> Exercise goal
When the string "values" appears in a line of the records, show the whole line.

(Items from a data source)

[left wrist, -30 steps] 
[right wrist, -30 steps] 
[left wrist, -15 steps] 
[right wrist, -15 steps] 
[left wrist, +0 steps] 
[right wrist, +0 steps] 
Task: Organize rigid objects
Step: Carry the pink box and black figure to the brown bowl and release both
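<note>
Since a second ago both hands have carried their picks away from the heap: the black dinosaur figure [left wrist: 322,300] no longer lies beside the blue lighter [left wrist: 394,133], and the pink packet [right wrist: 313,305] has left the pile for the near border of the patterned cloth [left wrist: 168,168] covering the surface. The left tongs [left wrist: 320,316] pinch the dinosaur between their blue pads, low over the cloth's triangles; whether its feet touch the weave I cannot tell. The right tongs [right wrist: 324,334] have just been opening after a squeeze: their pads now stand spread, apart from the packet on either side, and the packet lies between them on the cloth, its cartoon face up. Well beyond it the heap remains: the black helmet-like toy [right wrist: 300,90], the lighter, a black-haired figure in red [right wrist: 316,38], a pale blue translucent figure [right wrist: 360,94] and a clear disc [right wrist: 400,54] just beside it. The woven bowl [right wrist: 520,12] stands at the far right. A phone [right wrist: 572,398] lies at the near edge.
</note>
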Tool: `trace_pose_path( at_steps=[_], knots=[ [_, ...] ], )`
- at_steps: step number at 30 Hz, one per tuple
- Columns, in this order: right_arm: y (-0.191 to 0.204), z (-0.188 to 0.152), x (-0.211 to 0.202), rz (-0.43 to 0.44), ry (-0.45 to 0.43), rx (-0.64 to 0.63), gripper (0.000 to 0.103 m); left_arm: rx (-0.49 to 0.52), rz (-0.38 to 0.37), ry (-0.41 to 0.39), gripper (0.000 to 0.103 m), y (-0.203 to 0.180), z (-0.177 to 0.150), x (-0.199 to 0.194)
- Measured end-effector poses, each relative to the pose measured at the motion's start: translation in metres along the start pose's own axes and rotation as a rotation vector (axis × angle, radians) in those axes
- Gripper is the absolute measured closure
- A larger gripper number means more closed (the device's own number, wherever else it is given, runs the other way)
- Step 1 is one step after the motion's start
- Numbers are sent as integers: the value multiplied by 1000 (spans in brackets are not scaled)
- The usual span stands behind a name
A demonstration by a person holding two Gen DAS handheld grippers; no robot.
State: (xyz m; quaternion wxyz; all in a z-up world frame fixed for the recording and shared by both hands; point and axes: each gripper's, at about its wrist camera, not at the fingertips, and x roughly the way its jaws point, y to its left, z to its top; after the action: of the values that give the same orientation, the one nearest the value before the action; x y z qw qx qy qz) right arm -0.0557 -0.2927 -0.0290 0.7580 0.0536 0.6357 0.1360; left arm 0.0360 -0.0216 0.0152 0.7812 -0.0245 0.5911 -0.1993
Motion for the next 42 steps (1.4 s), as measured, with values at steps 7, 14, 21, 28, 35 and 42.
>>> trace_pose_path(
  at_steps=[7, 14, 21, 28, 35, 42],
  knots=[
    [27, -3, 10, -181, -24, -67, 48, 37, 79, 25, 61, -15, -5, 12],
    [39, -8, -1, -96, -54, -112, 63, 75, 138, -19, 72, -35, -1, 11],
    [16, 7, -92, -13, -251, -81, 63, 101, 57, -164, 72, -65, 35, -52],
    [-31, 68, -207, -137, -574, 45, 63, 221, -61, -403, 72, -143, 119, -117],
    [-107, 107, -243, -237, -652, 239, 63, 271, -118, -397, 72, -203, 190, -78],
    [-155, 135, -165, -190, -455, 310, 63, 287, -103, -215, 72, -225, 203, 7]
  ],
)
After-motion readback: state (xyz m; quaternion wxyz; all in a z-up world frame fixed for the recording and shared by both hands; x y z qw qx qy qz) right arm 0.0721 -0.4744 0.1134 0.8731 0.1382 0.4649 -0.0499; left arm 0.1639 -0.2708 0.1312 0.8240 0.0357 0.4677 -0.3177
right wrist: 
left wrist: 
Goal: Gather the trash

> Solution to this task
State: (xyz m; quaternion wxyz; all in a z-up world frame fixed for the recording and shared by both hands; point and axes: each gripper's, at about its wrist camera, not at the fingertips, and x roughly the way its jaws point, y to its left, z to its top; after the action: of the values that give the same orientation, the one nearest the value before the action; x y z qw qx qy qz) right arm -0.0557 -0.2927 -0.0290 0.7580 0.0536 0.6357 0.1360; left arm 0.0360 -0.0216 0.0152 0.7812 -0.0245 0.5911 -0.1993
Motion for the next 42 steps (1.4 s), as measured, with values at steps 7, 14, 21, 28, 35 and 42.

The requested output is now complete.